________________________________________________
_ Next morning, Monday, after disposing of the embalmed head to a
barber, for a block, I settled my own and comrade's bill; using,
however, my comrade's money. The grinning landlord, as well as the
boarders, seemed amazingly tickled at the sudden friendship which had
sprung up between me and Queequeg--especially as Peter Coffin's cock
and bull stories about him had previously so much alarmed me
concerning the very person whom I now companied with.

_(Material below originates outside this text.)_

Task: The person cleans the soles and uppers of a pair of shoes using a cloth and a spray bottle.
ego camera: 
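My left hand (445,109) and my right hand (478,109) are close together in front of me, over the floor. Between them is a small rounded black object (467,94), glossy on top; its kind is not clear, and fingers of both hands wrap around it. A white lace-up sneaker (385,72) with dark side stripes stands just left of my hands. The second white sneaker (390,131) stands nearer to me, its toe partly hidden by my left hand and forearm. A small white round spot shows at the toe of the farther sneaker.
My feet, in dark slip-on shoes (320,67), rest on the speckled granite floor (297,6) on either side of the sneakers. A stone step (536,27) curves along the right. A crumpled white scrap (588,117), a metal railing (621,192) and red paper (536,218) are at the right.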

We borrowed a wheelbarrow, and embarking our things, including my own
poor carpet-bag, and Queequeg's canvas sack and hammock, away we went
down to "the Moss," the little Nantucket packet schooner moored at
the wharf. As we were going along the people stared; not at Queequeg
so much--for they were used to seeing cannibals like him in their
streets,--but at seeing him and me upon such confidential terms. But
we heeded them not, going along wheeling the barrow by turns, and
Queequeg now and then stopping to adjust the sheath on his harpoon
barbs. I asked him why he carried such a troublesome thing with him
ashore, and whether all whaling ships did not find their own
harpoons. To this, in substance, he replied, that though what I
hinted was true enough, yet he had a particular affection for his own
harpoon, because it was of assured stuff, well tried in many a mortal
combat, and deeply intimate with the hearts of whales. In short,
like many inland reapers and mowers, who go into the farmers' meadows
armed with their own scythes--though in no wise obliged to furnish
them--even so, Queequeg, for his own private reasons, preferred his
own harpoon.
Shifting the barrow from my hand to his, he told me a funny story
about the first wheelbarrow he had ever seen. It was in Sag Harbor.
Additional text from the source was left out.